Analysis: The Dispute Resolution Panel had directed allowance of the specified deduction while computing taxable income, but the Assessing Officer did not give effect to that direction. The Tribunal found no basis to deny implementation of the binding direction.
Conclusion: The Assessing Officer was directed to allow the deduction, in favour of the assessee.
Issue (iii): Whether the disallowance under section 14A read with Rule 8D was warranted.
Analysis: The disallowance was found to rest on a factual error, as the Assessing Officer had wrongly taken the quantity of units purchased and sold as the value of mutual funds and there was no proper opening or closing balance basis for the computation.
Conclusion: The disallowance was deleted, in favour of the assessee.
Issue (iv): Whether credit for advance tax paid had to be granted and interest under sections 234B and 234C was leviable.
Analysis: The issue of advance tax credit was restored to the Assessing Officer for verification of challans and grant of credit in accordance with law.
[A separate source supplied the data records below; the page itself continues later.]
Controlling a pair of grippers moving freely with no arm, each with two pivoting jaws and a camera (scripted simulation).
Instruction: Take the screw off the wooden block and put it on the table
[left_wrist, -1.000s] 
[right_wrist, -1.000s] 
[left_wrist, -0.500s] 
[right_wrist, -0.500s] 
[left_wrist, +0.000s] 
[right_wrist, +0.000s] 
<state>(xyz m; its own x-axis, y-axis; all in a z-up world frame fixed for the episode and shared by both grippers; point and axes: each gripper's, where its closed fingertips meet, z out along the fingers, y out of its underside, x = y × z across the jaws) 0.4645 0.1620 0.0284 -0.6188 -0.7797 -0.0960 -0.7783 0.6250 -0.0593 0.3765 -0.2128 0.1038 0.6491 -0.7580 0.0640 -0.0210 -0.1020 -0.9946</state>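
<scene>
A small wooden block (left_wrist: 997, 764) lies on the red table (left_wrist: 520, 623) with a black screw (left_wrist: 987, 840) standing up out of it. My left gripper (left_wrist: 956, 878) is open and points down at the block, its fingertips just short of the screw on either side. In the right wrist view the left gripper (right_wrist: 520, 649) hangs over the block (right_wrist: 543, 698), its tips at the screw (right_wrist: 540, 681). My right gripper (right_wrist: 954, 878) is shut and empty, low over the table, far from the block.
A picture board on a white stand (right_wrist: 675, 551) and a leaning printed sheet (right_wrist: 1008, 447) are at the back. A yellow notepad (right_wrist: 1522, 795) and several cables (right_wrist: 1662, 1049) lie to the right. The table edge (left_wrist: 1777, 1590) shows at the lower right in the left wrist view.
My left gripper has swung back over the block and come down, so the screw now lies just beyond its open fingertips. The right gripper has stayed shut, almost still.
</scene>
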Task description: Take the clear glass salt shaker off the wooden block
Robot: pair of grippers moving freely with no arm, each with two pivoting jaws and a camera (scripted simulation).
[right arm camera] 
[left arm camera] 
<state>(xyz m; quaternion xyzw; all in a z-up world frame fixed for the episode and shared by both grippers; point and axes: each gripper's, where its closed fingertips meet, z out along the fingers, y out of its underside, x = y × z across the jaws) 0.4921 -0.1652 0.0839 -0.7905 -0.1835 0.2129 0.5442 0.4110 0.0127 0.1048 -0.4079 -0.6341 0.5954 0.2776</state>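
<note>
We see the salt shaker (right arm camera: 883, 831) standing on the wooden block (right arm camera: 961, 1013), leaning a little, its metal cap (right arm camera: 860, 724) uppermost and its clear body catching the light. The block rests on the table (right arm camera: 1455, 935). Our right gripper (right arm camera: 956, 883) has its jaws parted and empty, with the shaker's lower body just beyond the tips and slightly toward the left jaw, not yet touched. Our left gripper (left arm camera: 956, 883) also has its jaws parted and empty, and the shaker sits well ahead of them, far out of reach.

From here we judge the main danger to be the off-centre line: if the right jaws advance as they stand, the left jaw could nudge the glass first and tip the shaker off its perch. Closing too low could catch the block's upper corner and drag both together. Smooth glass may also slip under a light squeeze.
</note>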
As to interest, the Tribunal held that levy under the relevant provisions was mandatory and consequential.
Conclusion: Advance tax credit was remanded for verification and interest under sections 234B and 234C was upheld.
Final Conclusion: The appeal succeeded substantially on the transfer pricing and disallowance issues, while the tax credit matter was sent back for verification and the levy of statutory interest was sustained.
Ratio Decidendi: A comparable may be excluded under TNMM where functional dissimilarity is demonstrated by abnormal business characteristics, such as an unrepresentatively low employee cost base that undermines comparability.